Barrier:
When Success Leads to Failure: Is the way we teach and shape leaders fundamentally broken?
Over the last few decades, the MBA program in particular has been heralded as giving us highly trained (or trainable) industry leaders. If you examine the web locations for most EMBA or MBA web locations, one or the whole focus of the different marketing materials suggest that these programs, indeed, are the best at producing robust corporate leaders. As the MBA diploma has proliferated over the last few decades, it’s defendable that we as an industry have been altogether successful at producing high quality managers for a great long while.
Even so, if you further examine the curricula and pedagogy across MBA programs, they are remarkably similar; and in many ways, pretty much identical (baring the differences among & between the different faculty members teaching at the different campuses). Programmatically, the way each program is shaped is slightly variable, but largely describable in about a half to a dozen different permutations.

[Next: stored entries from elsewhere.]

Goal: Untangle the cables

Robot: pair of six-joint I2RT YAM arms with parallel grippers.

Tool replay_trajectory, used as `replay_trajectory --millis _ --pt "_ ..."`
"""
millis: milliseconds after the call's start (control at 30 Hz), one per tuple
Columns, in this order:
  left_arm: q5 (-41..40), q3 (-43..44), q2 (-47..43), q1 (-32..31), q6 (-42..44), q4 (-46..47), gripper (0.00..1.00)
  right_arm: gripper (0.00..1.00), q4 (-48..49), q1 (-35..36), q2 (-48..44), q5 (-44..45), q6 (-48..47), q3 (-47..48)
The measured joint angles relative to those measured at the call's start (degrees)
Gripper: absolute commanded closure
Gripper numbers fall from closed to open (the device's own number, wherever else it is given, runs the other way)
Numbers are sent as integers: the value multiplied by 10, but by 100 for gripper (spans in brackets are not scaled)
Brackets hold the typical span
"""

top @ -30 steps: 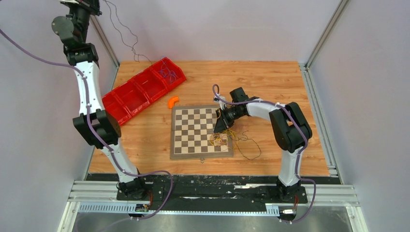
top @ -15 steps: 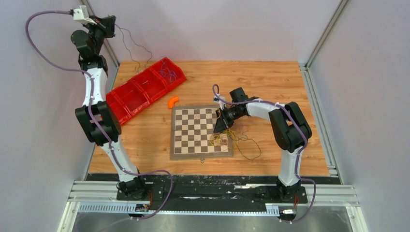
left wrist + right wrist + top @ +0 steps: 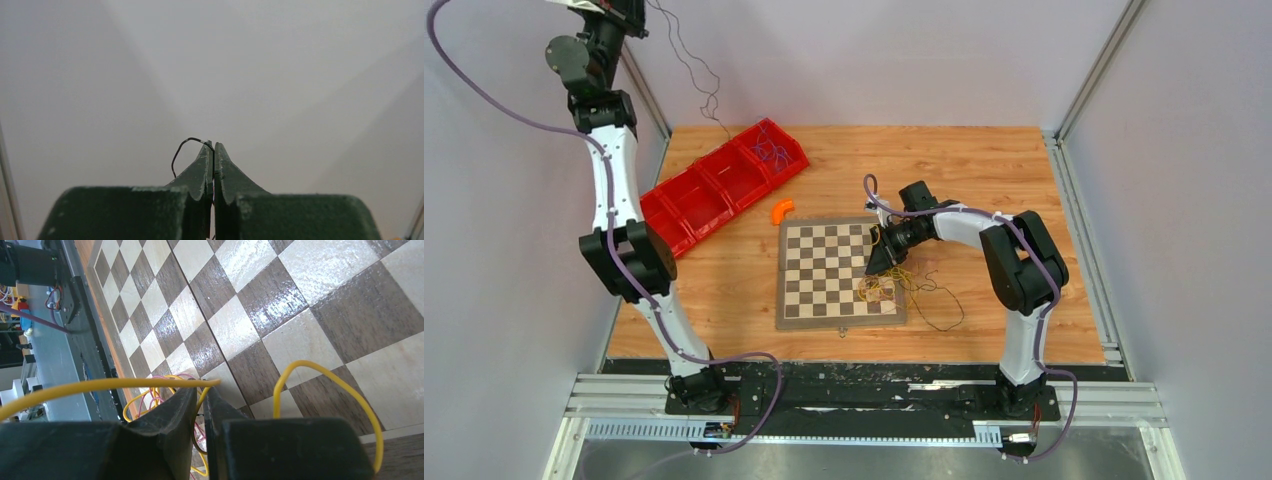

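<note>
My left gripper is raised high at the far left, shut on a thin black wire that hangs down towards the red bin. In the left wrist view the left gripper has its jaws pressed together with the black wire looping out at the tip. My right gripper sits low at the chessboard's right edge, beside a tangle of yellow and pink cables. In the right wrist view the right gripper is shut on a yellow cable, with pink wires behind it.
A chessboard lies in the middle of the wooden table. A red divided bin stands at the back left, with purple wires in its far compartment. A small orange piece lies between bin and board. A black wire loop trails right of the board.
My left arm dipped and swung half a second ago, then rose back up with the black wire still in its jaws; the hanging wire swayed. The right arm has not moved.
</note>
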Motion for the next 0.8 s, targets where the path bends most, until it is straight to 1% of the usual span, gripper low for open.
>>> replay_trajectory --millis 100,167,267,367,600,700,800 --pt "0 -44 -8 -3 -4 12 100 84 0 0 0 0 0 0" --pt "3 -100 -19 -3 -7 22 100 84 0 0 0 0 0 0" --pt "9 -202 -43 -3 -9 37 100 84 0 0 0 0 0 0" --pt "16 -325 -79 -1 -7 47 100 84 0 0 0 0 0 -1" --pt "31 -437 -148 5 7 43 100 84 1 -1 0 -5 -1 -2" --pt "29 -456 -176 5 35 31 100 84 1 -2 0 -5 -1 -2" --pt "17 -462 -186 5 70 10 100 84 2 -2 0 -6 -1 -3"
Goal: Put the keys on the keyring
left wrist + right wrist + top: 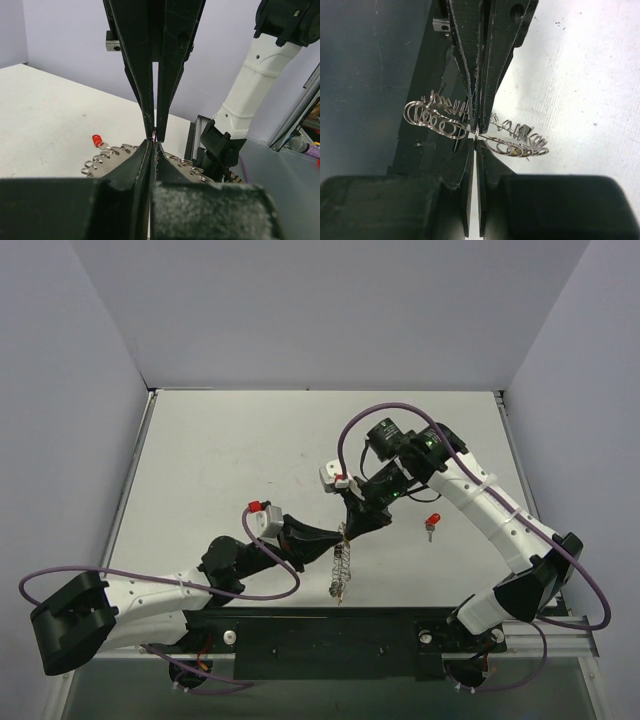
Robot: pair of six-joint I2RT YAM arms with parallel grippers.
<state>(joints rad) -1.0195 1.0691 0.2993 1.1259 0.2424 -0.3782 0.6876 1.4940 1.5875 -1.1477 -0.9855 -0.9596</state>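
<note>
Near-centre of the pale grey table (230,450), both arms converge on one spot.

- Left gripper (335,538): black fingers pressed together, pinching a strand of the silvery, spring-like coiled metal keyring (340,565).
- Keyring: lifted off the table, its loop hanging from the pinch toward the near edge.
- Right gripper (350,525): reaches in from the far right, fingers likewise together on the same strand, tip to tip with the left's.
- Right of both, well apart from the keyring: a small silver key with a red plastic head (432,524), lying loose on the table.

Progress, as I judge it: early. Both grippers hold the keyring, but the red key is not yet threaded and neither gripper has it. No green key shows in any view. One gripper would have to let go to fetch the red key.

View differences:
- Overhead alone shows the gap between red key and keyring.
- Left wrist view flattens that gap. The red key (97,140) seems to touch the keyring (107,159). This view also shows the two finger pairs meeting with only a glint of wire between them.
- Right wrist view alone shows the keyring's separate loops (435,117) on either side of the pinch. It also shows a small yellowish spot (512,149) among the right-hand loops, possibly a yellow key head already on. Too small to tell.
</note>
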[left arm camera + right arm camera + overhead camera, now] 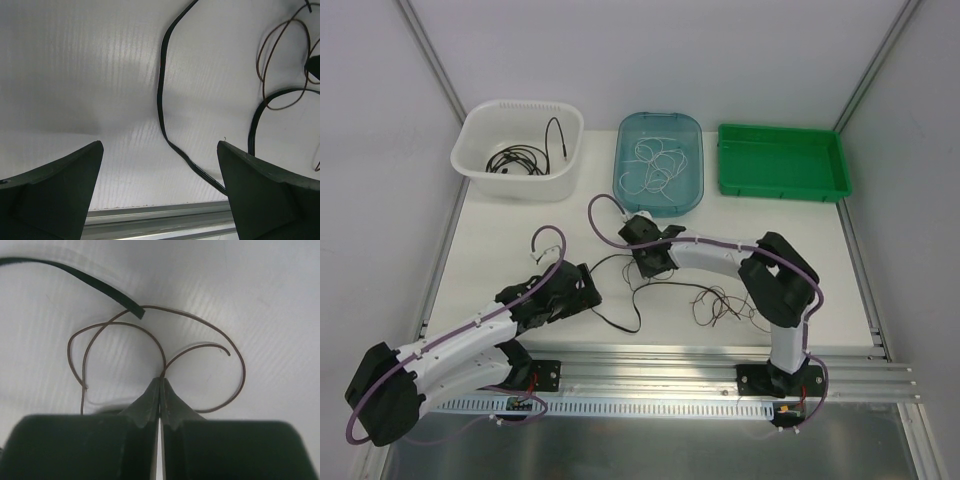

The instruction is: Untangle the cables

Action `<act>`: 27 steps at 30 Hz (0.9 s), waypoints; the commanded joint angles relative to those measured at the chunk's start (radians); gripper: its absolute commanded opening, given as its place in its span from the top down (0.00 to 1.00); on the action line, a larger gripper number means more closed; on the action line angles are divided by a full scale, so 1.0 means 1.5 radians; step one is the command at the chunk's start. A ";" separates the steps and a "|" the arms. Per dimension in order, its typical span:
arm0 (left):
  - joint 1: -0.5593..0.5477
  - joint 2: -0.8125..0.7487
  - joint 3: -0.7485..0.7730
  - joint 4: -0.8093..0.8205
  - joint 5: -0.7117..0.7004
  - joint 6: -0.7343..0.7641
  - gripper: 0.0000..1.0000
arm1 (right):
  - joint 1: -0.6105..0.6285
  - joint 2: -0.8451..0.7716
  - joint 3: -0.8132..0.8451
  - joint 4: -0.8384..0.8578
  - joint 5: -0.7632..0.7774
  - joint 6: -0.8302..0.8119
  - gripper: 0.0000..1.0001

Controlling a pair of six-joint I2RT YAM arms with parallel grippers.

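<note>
White desk (pixel 800 240), seen from above, carries the tangled cables (pixel 710 303) between the arms. Left pincer (pixel 160 192) gapes wide above a black cable (pixel 159 100). Right pincer (pixel 160 385) is clamped on a thin brown wire (pixel 164 365); the next move is likely to draw it gently clear.

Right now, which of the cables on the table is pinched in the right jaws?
The thin brown wire, looping out from the shut right jaws; the flat black cable beside it lies loose, ungripped.
</note>
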 commanded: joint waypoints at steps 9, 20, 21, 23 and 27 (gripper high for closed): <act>-0.003 -0.019 0.002 0.001 0.009 0.005 0.01 | -0.012 -0.269 -0.025 -0.102 0.045 -0.024 0.99; -0.003 -0.016 0.016 0.002 0.015 0.015 0.01 | -0.193 -0.418 0.123 -0.201 0.027 -0.132 0.99; -0.003 -0.014 0.020 0.002 0.015 0.019 0.01 | -0.217 -0.419 0.144 -0.205 0.014 -0.141 0.99; -0.003 -0.008 0.024 0.002 0.016 0.021 0.01 | -0.232 -0.405 0.160 -0.231 -0.012 -0.141 0.98; -0.003 0.002 0.032 0.003 0.021 0.027 0.01 | -0.239 -0.381 0.072 -0.228 -0.101 -0.110 0.60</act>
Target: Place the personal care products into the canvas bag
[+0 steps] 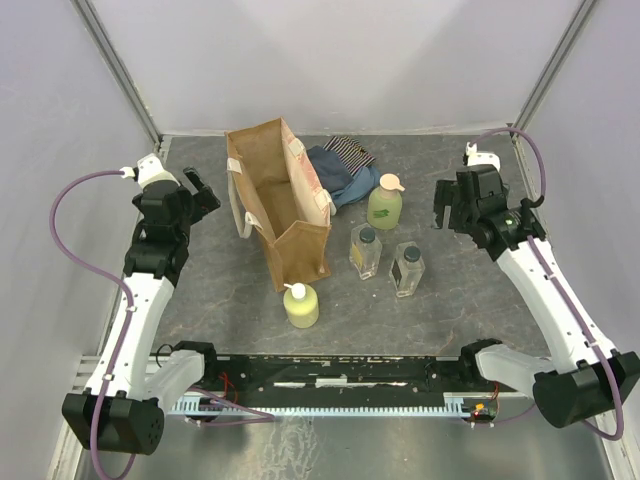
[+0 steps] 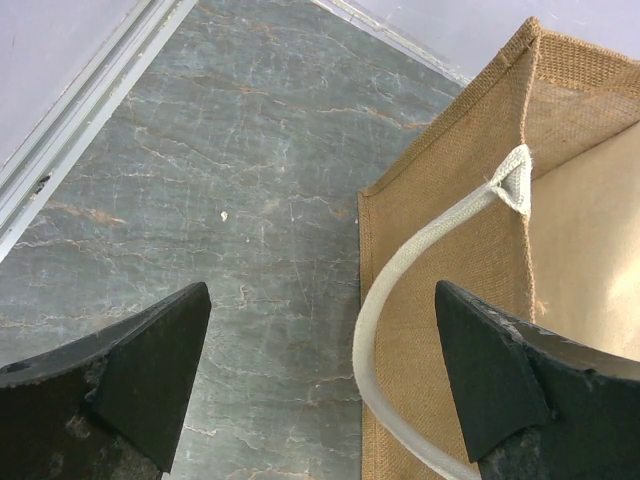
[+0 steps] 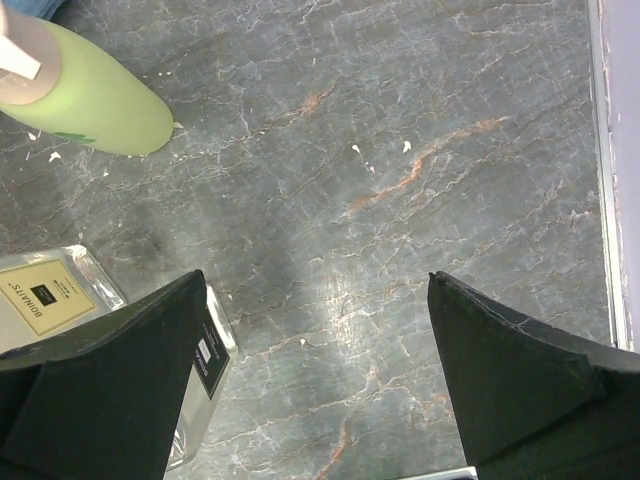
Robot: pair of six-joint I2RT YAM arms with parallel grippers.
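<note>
The tan canvas bag (image 1: 275, 195) stands upright and open in the middle of the table. The left wrist view shows its side (image 2: 470, 240) and a whitish handle (image 2: 400, 290). The green bottle with beige cap (image 1: 385, 204) stands right of it, and shows in the right wrist view (image 3: 95, 85). Two clear square bottles (image 1: 365, 250) (image 1: 408, 268) stand in front of the green one. The yellow pump bottle (image 1: 301, 304) stands by the bag's near corner. My left gripper (image 1: 197, 190) is open, left of the bag. My right gripper (image 1: 447, 208) is open, right of the green bottle.
Folded blue and striped cloths (image 1: 340, 170) lie behind the bag. White walls with metal rails (image 1: 120, 70) close in the grey stone-patterned table on three sides. A black rail (image 1: 340, 370) runs along the near edge.
</note>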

The broad assumption, because of the overlap and redundancy, and frankly imitation and replication of leadership training and MBA curricular design across large swaths of our industry suggests that the way we are doing it IS the way to train leaders for a broad number of industries. However, might this not be a case where our collective success over time, ultimately, has led us dangerously close to failure?
Frankly, leadership training (and perhaps the MBA as a whole) has become stale. We have become complacent. We haven’t demanded more innovation from our MBA programs all the while we claim we demand it from our students. It is arguable that the leadership that our “top” programs have sent into the word – the very same programs that brought us the heads of Enron, AIG, Lehman Brothers, brought us Credit Default Swaps and the Mortgage melt down – is proof positive of this claim – that the way we teach leadership and train leaders is fundamentally broken.
I submit the existing status quo – the way MBA programs train leaders – as a barrier to improving management across the board. Might there be a different way to produce high quality leaders? Through a dialog about this barrier, I think we can come to a definable pathway forward. I don’t have a solution, but I welcome the discussion as to which might be the best way forward; or have we gone too far down the “leadership” pathway to beat a retreat to where we last truly understood high quality management?
Failures are the part of our strategy. In most of the cases, we have found that people (leaders) those have the ability to enjoy success are also having the courage to face failure in their life. We never deny the importance of failure in our life, it helps to boost our confidence level to fight back. I would like to follow the complete description from here regarding success lead to failure. Thanks for such a wonderful article.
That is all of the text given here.